| Instructions to follow |
When you retype the entries, keep each one exact and leave out the pictures.
** The data follows **
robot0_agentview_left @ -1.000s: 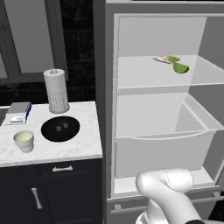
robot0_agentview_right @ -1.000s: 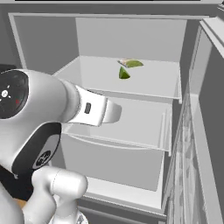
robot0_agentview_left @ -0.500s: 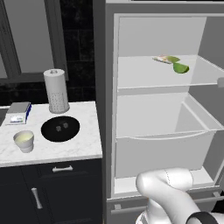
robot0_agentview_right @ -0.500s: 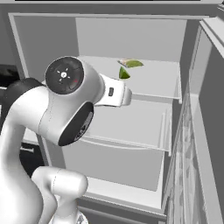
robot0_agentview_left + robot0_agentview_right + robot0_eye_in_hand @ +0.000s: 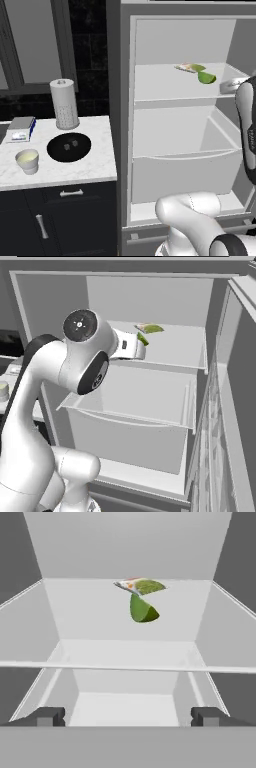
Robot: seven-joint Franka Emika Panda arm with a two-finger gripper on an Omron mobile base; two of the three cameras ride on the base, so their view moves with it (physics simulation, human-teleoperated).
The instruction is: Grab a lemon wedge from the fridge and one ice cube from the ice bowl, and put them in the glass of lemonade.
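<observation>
early in the task: nothing picked yet. lemon wedge [image 5: 143, 609] lying on the upper shelf of the open fridge [image 5: 125, 125], far right, touching or just beside a pale flat item [image 5: 137, 585], perhaps another slice. gripper [image 5: 128, 716] level with the shelf edge, jaws spread wide and empty, well short of the wedge. left to do: wedge, ice, both drops. on the counter in the left base view: ice bowl [image 5: 69, 147] and, near left of it, glass of lemonade [image 5: 27, 161].
</observation>
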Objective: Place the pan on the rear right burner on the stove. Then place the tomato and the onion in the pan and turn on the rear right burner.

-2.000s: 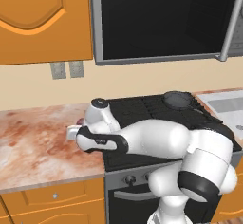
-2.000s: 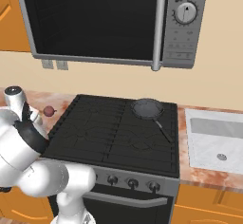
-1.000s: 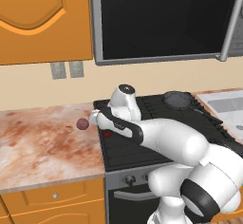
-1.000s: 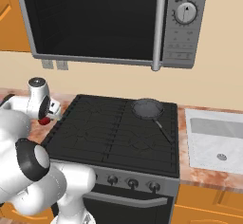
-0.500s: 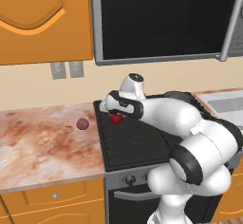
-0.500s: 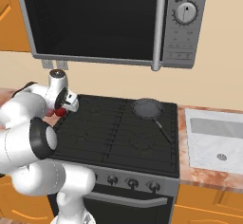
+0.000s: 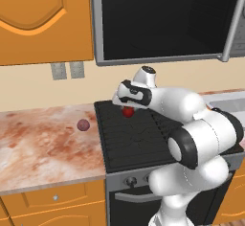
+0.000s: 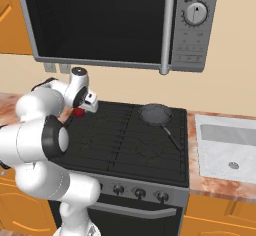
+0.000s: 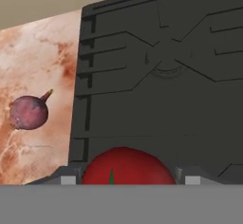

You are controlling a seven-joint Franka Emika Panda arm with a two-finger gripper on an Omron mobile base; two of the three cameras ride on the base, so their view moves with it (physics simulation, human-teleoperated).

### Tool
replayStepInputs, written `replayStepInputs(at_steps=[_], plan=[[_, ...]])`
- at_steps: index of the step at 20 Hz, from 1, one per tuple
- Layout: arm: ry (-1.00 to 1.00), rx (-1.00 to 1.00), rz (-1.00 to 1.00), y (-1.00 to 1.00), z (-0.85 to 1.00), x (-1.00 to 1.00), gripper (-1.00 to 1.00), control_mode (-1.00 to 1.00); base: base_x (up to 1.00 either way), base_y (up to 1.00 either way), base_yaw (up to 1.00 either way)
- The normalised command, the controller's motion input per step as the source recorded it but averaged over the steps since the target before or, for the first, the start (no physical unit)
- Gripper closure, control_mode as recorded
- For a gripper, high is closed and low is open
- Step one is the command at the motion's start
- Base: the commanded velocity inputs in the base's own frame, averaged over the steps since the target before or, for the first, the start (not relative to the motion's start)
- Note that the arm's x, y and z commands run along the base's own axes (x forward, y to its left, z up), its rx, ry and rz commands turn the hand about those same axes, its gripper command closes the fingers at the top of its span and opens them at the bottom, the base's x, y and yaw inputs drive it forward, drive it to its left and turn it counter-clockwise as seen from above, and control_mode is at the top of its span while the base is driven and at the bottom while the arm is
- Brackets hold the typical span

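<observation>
The jaws are closed on the tomato [image 9: 124, 166] — the red ball sits between the two fingertips of the gripper [image 7: 127, 109], held above the left rear part of the stove [image 8: 125, 140]. The pan [image 8: 154, 114] rests on the rear right burner [image 8: 159, 117], handle pointing toward the stove front. From the jaws, the pan lies to the right, across the grates, near the back wall. The coming move is judged a sideways carry to the right — then release over the pan. The onion [image 7: 83, 125] lies on the counter [image 7: 43, 139], left of the stove.
</observation>
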Motion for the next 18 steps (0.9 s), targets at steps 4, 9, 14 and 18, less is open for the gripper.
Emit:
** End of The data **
| Answer section |
robot0_agentview_left @ -1.000s: 
robot0_agentview_right @ -1.000s: 
robot0_agentview_left @ -0.500s: 
robot0_agentview_right @ -0.500s: 
robot0_agentview_left + robot0_agentview_right + robot0_eye_in_hand @ +0.000s: 
Robot: seven-joint Franka Emika Panda arm with a two-finger gripper on an Omron mobile base; two of the three cameras ride on the base, so their view moves with it (physics simulation, human-teleoperated).
The instruction is: Grab a lemon wedge from the fridge and one ice cube from the ice bowl, and put them in the glass of lemonade.
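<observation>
early in the task: nothing picked yet. lemon wedge [image 5: 143, 609] lying on the upper shelf of the open fridge [image 5: 125, 125], far right, touching or just beside a pale flat item [image 5: 137, 585], perhaps another slice. gripper [image 5: 128, 716] level with the shelf edge, jaws spread wide and empty, well short of the wedge. left to do: wedge, ice, both drops. on the counter in the left base view: ice bowl [image 5: 69, 147] and, near left of it, glass of lemonade [image 5: 27, 161].
</observation>
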Objective: Place the pan on the rear right burner on the stove. Then place the tomato and the onion in the pan and turn on the rear right burner.

-2.000s: 
-2.000s: 
-1.000s: 
-1.000s: 
-0.500s: 
-0.500s: 
+0.000s: 
+0.000s: 
+0.000s: 

You are controlling a seven-joint Franka Emika Panda arm with a two-finger gripper on an Omron mobile base; two of the three cameras ride on the base, so their view moves with it (physics simulation, human-teleoperated).

### Tool
replayStepInputs, written `replayStepInputs(at_steps=[_], plan=[[_, ...]])`
- at_steps: index of the step at 20 Hz, from 1, one per tuple
- Layout: arm: ry (-1.00 to 1.00), rx (-1.00 to 1.00), rz (-1.00 to 1.00), y (-1.00 to 1.00), z (-0.85 to 1.00), x (-1.00 to 1.00), gripper (-1.00 to 1.00), control_mode (-1.00 to 1.00); base: base_x (up to 1.00 either way), base_y (up to 1.00 either way), base_yaw (up to 1.00 either way)
- The normalised command, the controller's motion input per step as the source recorded it but averaged over the steps since the target before or, for the first, the start (no physical unit)
- Gripper closure, control_mode as recorded
- For a gripper, high is closed and low is open
- Step one is the command at the motion's start
- Base: the commanded velocity inputs in the base's own frame, averaged over the steps since the target before or, for the first, the start (not relative to the motion's start)
- Note that the arm's x, y and z commands run along the base's own axes (x forward, y to its left, z up), its rx, ry and rz commands turn the hand about those same axes, its gripper command closes the fingers at the top of its span and opens them at the bottom, the base's x, y and yaw inputs drive it forward, drive it to its left and turn it counter-clockwise as seen from above, and control_mode is at the top of its span while the base is driven and at the bottom while the arm is
- Brackets hold the typical span

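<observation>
The jaws are closed on the tomato [image 9: 124, 166] — the red ball sits between the two fingertips of the gripper [image 7: 127, 109], held above the left rear part of the stove [image 8: 125, 140]. The pan [image 8: 154, 114] rests on the rear right burner [image 8: 159, 117], handle pointing toward the stove front. From the jaws, the pan lies to the right, across the grates, near the back wall. The coming move is judged a sideways carry to the right — then release over the pan. The onion [image 7: 83, 125] lies on the counter [image 7: 43, 139], left of the stove.
</observation>
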Motion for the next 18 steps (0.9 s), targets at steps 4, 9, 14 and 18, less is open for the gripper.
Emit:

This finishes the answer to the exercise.